Of course, the wider innovative use of nuclear technologies is essential to help advance climate science, to monitor climatic changes, and to aid adaptation to climate impacts. We are doing what we can. The inauguration of Jordan’s first research and training nuclear reactor in 2016 at the Jordan University of Science and Technology, and our support for SESAME, the Synchrotron-Light for Experimental Science and Applications in the Middle East, have demonstrated our commitment to nuclear technology in a range of research arenas, not least climate change.

Climate-smart agriculture to develop varieties of plants tolerant to drought, and to facilitate the selection of animals resistant to diseases, and the improved management of water resources, are just some of the areas in which nuclear technologies may have a dramatic impact today and in the future. Isotopic techniques may also help to better predict rain patterns in water-poor areas such as ours.
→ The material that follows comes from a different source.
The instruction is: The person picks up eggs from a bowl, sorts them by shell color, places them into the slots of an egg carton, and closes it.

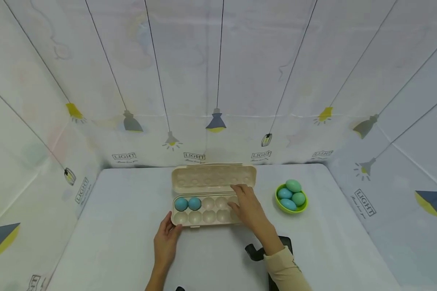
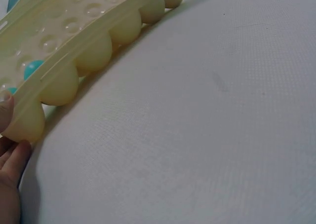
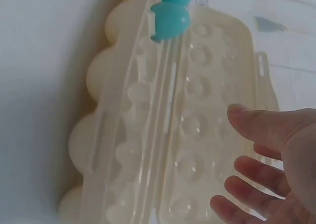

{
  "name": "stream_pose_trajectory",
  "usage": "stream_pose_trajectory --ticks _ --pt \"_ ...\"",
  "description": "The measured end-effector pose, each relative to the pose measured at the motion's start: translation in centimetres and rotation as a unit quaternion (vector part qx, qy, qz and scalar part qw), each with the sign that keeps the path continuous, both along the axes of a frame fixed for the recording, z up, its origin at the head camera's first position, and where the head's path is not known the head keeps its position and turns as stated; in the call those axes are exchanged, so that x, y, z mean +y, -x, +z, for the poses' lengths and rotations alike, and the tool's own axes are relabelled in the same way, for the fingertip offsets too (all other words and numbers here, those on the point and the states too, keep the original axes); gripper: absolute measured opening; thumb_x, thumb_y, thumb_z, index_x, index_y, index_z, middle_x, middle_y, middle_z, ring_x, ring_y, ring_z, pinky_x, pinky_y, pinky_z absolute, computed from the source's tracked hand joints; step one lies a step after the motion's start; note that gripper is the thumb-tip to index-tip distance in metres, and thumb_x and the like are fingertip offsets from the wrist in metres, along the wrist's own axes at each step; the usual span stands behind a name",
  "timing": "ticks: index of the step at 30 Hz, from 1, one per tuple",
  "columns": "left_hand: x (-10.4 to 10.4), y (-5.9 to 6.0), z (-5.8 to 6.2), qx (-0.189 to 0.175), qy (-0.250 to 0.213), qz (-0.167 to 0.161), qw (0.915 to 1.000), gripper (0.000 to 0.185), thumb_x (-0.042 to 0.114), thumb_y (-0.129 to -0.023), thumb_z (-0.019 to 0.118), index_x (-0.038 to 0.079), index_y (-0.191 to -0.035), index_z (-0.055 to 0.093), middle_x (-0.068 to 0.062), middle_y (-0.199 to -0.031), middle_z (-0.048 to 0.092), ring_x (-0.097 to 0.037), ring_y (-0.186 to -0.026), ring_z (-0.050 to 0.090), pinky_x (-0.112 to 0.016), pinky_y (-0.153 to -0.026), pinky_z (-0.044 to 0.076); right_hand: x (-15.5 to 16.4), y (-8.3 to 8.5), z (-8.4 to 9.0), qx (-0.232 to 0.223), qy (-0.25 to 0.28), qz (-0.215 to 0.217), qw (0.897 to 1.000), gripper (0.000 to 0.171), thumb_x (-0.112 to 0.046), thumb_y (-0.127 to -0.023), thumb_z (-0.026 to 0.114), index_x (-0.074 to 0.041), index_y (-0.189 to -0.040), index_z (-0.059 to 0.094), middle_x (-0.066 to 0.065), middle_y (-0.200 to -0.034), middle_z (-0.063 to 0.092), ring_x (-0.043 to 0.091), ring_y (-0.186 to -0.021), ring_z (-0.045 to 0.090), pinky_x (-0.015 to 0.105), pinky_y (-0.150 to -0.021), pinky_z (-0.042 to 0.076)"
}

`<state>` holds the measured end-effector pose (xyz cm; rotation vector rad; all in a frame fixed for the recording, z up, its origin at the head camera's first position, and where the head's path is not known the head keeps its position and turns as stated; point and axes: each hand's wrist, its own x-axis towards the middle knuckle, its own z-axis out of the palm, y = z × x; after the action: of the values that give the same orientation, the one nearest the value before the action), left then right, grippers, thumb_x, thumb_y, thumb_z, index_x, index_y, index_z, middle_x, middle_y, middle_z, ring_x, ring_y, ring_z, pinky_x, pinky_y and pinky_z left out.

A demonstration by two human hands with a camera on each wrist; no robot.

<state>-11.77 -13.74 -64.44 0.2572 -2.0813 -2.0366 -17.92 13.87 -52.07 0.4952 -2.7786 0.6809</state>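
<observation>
A cream egg carton (image 1: 213,180) lies with its lid folded back on the white table. Two blue eggs sit side by side in the back row at its left end, one egg (image 1: 181,204) in the corner cup and another egg (image 1: 194,203) beside it. My left hand (image 1: 165,240) grips the carton's left front corner, thumb on the rim and fingers below, as the left wrist view shows. Over the right end of the carton hovers my right hand (image 1: 249,206), fingers spread and holding nothing; in the right wrist view its palm (image 3: 301,155) faces the carton.
Right of the carton stands a lime-green bowl (image 1: 302,207) with several blue and green eggs (image 1: 293,186) in it. A black object (image 1: 255,253) lies partly hidden under my right forearm. Walls printed with lamps (image 1: 216,121) enclose the table (image 1: 127,226) behind and at both sides.
</observation>
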Motion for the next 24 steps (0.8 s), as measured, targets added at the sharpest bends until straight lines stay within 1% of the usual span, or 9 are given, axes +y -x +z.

But we must all work together on challenges that will inevitably be shared. We must show ourselves to be innovative in how we use existing knowledge and how we develop future technologies. We members of the IAEA must explore together the synergies between nuclear power and other energy sources, especially renewables, and we must encourage development of a new generation of nuclear technologies, particularly from small modular reactors to meet the specific demands of newcomers. We may only achieve what we must in order to safeguard our planet by working together and by respecting our needs as human family. Security will depend on our collaboration and our creativity.

I wish you all well in your vital mission."